Before virtual-token developers launch a token generation event (i.e., an initial coin offering or ICO), they must ensure that their ICO will not violate either federal securities law or any state’s blue sky law.

Dilendorf & Khurdayan is a New York City law firm that helps blockchain startups, entrepreneurs, and developers finance their businesses through ICOs in a way that complies with state and federal law.

Our attorneys work quickly and diligently to provide our clients with a comprehensive overview of the regulatory landscape into which they are launching.

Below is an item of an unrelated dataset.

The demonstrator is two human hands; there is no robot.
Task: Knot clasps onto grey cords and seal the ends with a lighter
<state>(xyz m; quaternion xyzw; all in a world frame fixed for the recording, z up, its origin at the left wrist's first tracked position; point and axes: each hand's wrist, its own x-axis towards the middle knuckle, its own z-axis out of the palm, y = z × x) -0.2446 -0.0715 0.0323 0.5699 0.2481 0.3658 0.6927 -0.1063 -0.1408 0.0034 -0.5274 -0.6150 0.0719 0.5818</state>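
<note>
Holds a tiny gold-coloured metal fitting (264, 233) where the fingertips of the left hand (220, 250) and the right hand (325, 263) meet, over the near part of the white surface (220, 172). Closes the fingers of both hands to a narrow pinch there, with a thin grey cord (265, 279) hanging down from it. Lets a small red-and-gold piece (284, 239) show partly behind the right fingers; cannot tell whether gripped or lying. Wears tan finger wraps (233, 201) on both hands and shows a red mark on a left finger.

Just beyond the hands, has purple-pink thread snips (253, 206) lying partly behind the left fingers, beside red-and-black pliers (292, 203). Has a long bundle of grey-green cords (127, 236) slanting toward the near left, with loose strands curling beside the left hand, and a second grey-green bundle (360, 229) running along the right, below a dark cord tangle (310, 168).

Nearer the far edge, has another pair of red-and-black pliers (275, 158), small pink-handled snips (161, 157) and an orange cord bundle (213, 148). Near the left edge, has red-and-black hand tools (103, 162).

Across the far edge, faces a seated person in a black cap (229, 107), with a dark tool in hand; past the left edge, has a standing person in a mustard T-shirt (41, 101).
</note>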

Advised clients on the application of state securities laws, including requirements for registration, necessary filings and available exemptions

Performed detailed token analysis, including state securities law and the application of risk capital test

Advised clients on the difference between utility and security tokens under the current regulatory framework in the U.S., including state laws

Providing ongoing updates to clients regarding the latest regulatory developments, including relevant releases by the Securities and Exchange Commission (SEC) in connection with regulating existing and new cryptocurrencies and ICOs

Blue Sky Laws May Use Broader Tests for Securities Than Federal Law

States do not always define securities in the same way that federal law does. Many states use a definition that captures more types of investments than would the federal definition.

For example, more than a dozen states use some version of California’s “risk capital” test to define securities, which considers whether:

  • Funds are being raised for a business venture or enterprise;
  • The transaction is offered indiscriminately to the public at large;
  • Investors are substantially powerless to affect the success of the enterprise; and
  • The investors’ money is substantially at risk because it is inadequately secured.

As part of our token-analysis services, we provide a rigorous review of how states’ blue sky laws will impact our clients’ ICOs, helping to ensure compliance with the law on a nationwide and state-by-state basis.